An alternative to all this is withdrawing from such an odious prospect and not engaging with the world except to repeat that it is doomed! I am drowning in negative comments cataloguing the immense corruption in all aspects of life without any clear intentions to disrupt the pattern of our lives and incur discomfort. The survival of the Church may as you say depend on a reawakening of Christian themes as we try and assert our national identities away from the politically planned amorphous one. But I am at pains to discover what the American version would look like! The curse of unfettered migration though is intended to thwart any return to old religious and national values.
It think, basically, that I follow Wessex's reasoning above in the first short paragraph. No, indeed. I don't think that +F is really persuaded that he can change hearts and minds in the "citadel of sanctified immoraility." (I think he means Rome :furtive:) +F has fallen victim, I feel, to the ʝʊdɛօ/masons in the Vatican and within his own organzation. They may know things about him that we don't. In other words, he may have been severely compromised by the Romans, even, perhaps, blackmailed. But enough of that. Such is mere speculation.
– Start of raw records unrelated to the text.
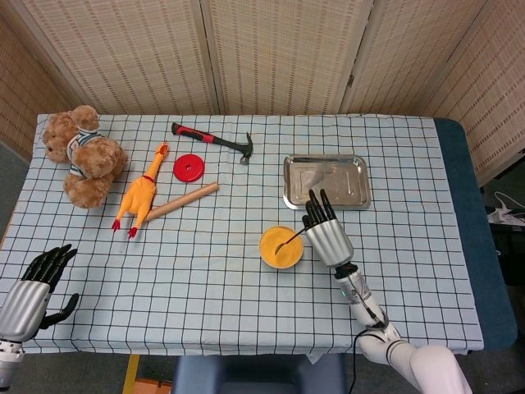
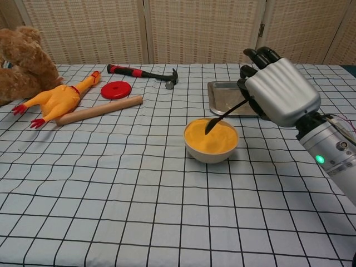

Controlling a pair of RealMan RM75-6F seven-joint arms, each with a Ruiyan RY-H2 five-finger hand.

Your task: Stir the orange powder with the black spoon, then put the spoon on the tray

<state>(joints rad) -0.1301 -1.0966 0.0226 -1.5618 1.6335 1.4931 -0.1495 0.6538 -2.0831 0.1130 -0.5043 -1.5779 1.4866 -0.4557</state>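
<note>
Right hand [image 2: 281, 92] grips the thin black spoon [image 2: 222, 118] by the handle end — bowl angled down into the orange powder [image 2: 211, 136] in the small white bowl [image 2: 212, 154], reach kept clear for stirring. Shiny steel tray [image 1: 326, 181] waits just behind. Left hand [image 1: 29, 291] idle, fingers apart, at the near edge

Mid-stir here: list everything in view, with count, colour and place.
bowl: 1, white, orange powder inside, table centre
spoon: 1, black, tip over powder
tray: 1, silver, behind bowl
hammer: 1, red-black, far edge
disc: 1, red, beside hammer
rolling pin: 1, wooden, by chicken
rubber chicken: 1, yellow-orange, left
teddy bear: 1, brown, far left
left hand: near-left corner, holds nothing
right hand: holds spoon
</note>
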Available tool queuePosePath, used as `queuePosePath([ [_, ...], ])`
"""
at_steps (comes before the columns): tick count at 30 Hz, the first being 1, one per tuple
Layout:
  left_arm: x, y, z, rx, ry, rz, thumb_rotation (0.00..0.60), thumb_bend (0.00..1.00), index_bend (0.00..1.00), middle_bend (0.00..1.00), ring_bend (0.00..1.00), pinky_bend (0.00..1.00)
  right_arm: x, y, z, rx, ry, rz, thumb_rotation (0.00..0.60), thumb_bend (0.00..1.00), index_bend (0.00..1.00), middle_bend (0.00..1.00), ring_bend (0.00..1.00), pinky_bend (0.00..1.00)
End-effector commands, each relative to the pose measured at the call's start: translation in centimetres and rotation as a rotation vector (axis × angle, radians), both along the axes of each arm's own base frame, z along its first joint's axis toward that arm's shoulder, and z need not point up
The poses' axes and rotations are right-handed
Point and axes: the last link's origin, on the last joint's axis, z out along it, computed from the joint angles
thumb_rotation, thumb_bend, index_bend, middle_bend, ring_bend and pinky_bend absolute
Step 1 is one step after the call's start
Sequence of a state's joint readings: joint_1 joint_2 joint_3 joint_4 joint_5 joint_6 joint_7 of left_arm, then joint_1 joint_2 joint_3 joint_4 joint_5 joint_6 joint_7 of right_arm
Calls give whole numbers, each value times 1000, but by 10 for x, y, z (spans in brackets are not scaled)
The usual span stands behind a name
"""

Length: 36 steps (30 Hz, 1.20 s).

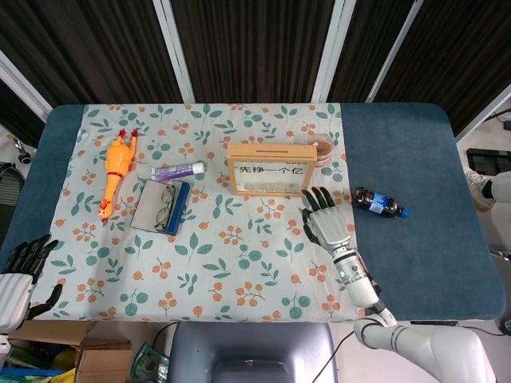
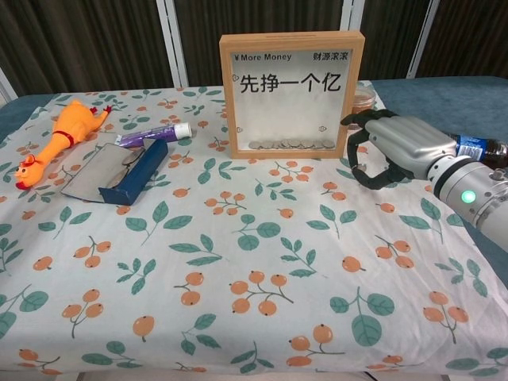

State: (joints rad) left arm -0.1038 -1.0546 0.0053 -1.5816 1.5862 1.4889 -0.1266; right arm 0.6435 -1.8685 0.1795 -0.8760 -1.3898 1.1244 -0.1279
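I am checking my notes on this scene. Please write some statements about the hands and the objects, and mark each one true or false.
1. The right hand holds nothing; its fingers are apart. True.
2. The wooden frame lies flat. False: it stands upright.
3. The glasses rest on the open blue case. True.
4. The soda bottle lies on the floral cloth. False: it lies on the bare blue table.
5. The left hand grips the rubber chicken. False: it is far from it.
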Motion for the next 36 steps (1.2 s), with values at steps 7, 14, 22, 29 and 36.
queuePosePath([
  [7,1,0,-1,-3,3,-2,600,409,0,0,0,0,55,17,78,-135,-135,188,600,610,701,211,0,0],
  [14,1,1,-3,-2,8,3,600,409,0,0,0,0,109,-9,110,-200,-150,222,600,610,701,211,0,0],
  [22,-1,3,-2,-2,8,15,600,408,0,0,0,0,178,-62,130,-227,-240,133,600,610,699,211,0,0],
  [29,-2,4,-2,-4,7,19,600,409,0,0,0,0,206,-93,127,-229,-242,-17,600,610,700,212,0,0],
  [36,-3,4,0,-1,3,22,600,408,0,0,0,0,208,-109,116,-251,-177,-70,600,610,705,216,0,0],
])
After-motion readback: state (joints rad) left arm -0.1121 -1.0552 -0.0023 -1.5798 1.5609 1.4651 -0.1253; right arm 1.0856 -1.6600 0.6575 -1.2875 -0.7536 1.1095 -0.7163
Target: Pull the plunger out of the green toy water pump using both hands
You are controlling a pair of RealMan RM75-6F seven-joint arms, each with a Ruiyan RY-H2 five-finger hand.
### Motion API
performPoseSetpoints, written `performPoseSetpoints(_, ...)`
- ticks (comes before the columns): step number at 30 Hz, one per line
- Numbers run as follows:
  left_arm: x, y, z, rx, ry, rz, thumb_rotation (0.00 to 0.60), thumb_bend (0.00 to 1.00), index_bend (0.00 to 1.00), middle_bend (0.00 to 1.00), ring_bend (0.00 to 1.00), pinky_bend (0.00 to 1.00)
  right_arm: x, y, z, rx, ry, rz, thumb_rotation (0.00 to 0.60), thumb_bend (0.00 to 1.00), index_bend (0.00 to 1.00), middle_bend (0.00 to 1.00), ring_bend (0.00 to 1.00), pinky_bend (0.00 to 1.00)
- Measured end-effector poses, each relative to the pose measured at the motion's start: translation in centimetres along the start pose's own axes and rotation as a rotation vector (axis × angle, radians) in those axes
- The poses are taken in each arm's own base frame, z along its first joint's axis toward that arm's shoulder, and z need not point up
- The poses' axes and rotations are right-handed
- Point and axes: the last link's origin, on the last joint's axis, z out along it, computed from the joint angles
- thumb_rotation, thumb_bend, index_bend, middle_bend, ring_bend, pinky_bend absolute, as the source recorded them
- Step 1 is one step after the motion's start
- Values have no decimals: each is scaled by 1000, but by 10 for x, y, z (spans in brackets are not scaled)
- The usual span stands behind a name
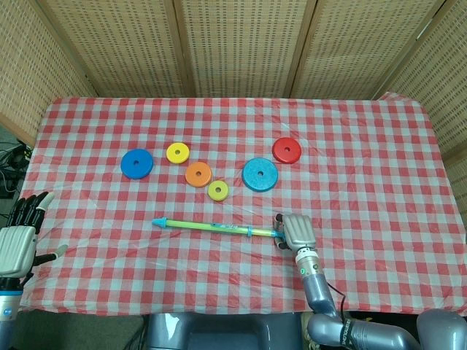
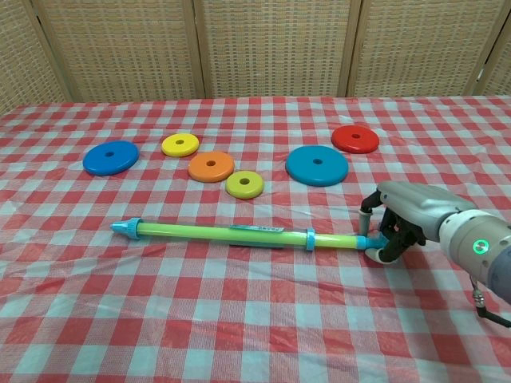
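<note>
Right hand on the plunger end, left hand not yet in, plunger not drawn out.

The long green plastic toy water pump [image 2: 215, 233] lies flat on the red-and-white checked tablecloth [image 2: 239, 319], near the front middle of the table, blue nozzle tip pointing to the robot's left. The right hand [image 2: 397, 225] has its fingers curled around the pump's blue plunger handle [image 2: 363, 242], so it looks held. The left hand [image 1: 20, 237] hovers at the table's near-left edge, well apart from the pump, fingers spread, holding nothing. Judged early: the tube is not gripped by the left hand, and the pull itself is left to do. Containers: none in view; only flat coloured discs beyond the pump, e.g. the large light-blue ring disc [image 2: 317, 165].
</note>
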Motion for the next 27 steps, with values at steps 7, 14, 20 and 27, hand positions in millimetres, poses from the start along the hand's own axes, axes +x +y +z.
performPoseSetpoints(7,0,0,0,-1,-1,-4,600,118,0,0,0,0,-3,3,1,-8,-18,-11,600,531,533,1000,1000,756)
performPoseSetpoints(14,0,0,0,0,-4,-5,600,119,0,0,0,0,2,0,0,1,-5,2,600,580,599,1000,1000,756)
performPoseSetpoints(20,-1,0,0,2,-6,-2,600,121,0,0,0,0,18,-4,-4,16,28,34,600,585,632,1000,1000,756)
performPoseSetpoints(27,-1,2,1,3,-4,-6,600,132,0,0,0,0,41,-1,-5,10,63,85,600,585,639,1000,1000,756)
It's Wessex's following paragraph which thoroughly escapes me. Is this meant to be intelligible prose? Perhaps it's a kind of T. S. Eliotish blank verse. Whatever it is, I do not dare ask Wessex what he means. He might come back at me with the words of J. Alfred Prufrock:
It is impossible to say just what I mean!
But as if a magic lantern threw the nerves in patterns on a screen:
Would it have been worth while
If one, settling a pillow or throwing off a shawl,
And turning toward the window, should say:
“That is not it at all,
That is not what I meant, at all.”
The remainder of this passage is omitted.